- **EXERCISE AIM**: The required output is the lines of the listing from the beginning through the line containing "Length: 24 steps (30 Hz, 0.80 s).", each copied exactly, without any pictures.

- **DATA PROVIDED**:
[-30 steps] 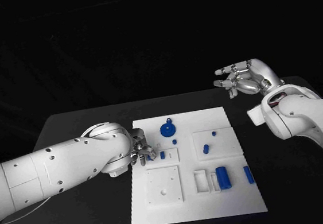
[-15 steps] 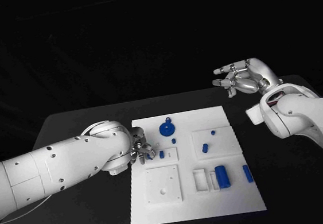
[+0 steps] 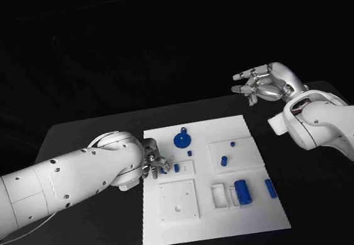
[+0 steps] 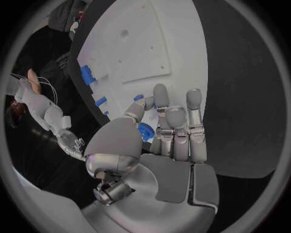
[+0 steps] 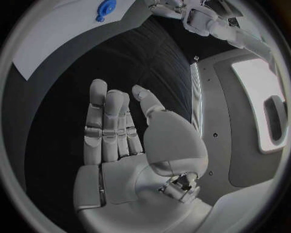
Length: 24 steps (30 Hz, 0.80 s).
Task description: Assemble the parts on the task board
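Note:
The white task board [image 3: 214, 224] lies in the middle of the black table. My left hand [image 3: 154, 163] is low over the board's left edge and pinches a small blue part [image 4: 145, 132] between thumb and fingers, next to a raised plate holding a blue peg [image 3: 176, 168]. A round blue part [image 3: 183, 139] stands at the board's far side and also shows in the right wrist view [image 5: 104, 7]. My right hand [image 3: 264, 84] hangs in the air beyond the board's far right corner, fingers apart and holding nothing [image 5: 121, 145].
More blue parts are on the board: two pegs [image 3: 224, 161] on the right plate, a thick cylinder [image 3: 242, 192] and a slim piece [image 3: 271, 189] near the front. A white square plate [image 3: 179, 201] sits at the front left. Bare black table [image 3: 95, 238] flanks the board.
My left hand has edged very slightly away from me with the blue part. The right hand has stayed where it was.

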Tool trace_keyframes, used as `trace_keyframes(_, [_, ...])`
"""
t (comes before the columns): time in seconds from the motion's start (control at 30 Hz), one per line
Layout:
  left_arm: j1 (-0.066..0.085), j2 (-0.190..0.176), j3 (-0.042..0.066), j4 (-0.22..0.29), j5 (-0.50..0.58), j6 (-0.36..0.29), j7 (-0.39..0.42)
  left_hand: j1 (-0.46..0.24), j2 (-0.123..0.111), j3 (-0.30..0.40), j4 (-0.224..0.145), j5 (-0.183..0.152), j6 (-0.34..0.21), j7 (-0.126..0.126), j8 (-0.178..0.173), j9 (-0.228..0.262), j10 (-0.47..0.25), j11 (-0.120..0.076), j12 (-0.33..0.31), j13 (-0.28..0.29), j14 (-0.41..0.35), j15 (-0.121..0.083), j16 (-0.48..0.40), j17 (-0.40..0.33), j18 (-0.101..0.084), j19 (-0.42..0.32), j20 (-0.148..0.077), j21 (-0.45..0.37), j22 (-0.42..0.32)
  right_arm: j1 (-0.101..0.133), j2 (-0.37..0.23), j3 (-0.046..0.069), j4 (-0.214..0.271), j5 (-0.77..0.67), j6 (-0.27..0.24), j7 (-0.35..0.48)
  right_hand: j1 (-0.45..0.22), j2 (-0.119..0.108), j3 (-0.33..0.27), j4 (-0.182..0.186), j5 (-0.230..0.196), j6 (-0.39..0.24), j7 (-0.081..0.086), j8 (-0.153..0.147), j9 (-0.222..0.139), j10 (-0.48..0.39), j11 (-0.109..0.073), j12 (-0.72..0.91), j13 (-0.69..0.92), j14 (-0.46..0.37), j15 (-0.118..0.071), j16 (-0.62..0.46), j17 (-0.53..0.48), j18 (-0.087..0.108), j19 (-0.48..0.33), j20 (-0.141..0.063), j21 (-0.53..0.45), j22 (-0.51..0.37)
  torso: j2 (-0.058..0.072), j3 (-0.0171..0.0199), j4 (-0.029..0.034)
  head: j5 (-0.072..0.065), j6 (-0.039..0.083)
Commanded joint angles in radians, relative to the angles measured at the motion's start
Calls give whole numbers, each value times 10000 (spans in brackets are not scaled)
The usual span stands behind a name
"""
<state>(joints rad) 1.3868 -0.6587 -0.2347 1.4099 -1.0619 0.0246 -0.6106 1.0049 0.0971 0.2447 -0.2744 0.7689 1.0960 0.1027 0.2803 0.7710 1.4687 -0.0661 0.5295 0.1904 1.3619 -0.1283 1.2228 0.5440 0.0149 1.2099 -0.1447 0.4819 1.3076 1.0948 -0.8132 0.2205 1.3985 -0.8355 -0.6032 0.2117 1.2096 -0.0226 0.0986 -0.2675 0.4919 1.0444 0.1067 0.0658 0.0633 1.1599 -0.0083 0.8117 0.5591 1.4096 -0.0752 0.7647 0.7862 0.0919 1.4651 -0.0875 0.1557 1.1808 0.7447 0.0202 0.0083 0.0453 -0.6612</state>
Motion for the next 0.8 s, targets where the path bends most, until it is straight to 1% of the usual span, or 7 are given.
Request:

- **RESPONSE BELOW**:
[-30 steps] 
[-15 steps] 
[+0 steps] 
[+0 steps] 
[+0 steps] 
Length: 24 steps (30 Hz, 0.80 s).

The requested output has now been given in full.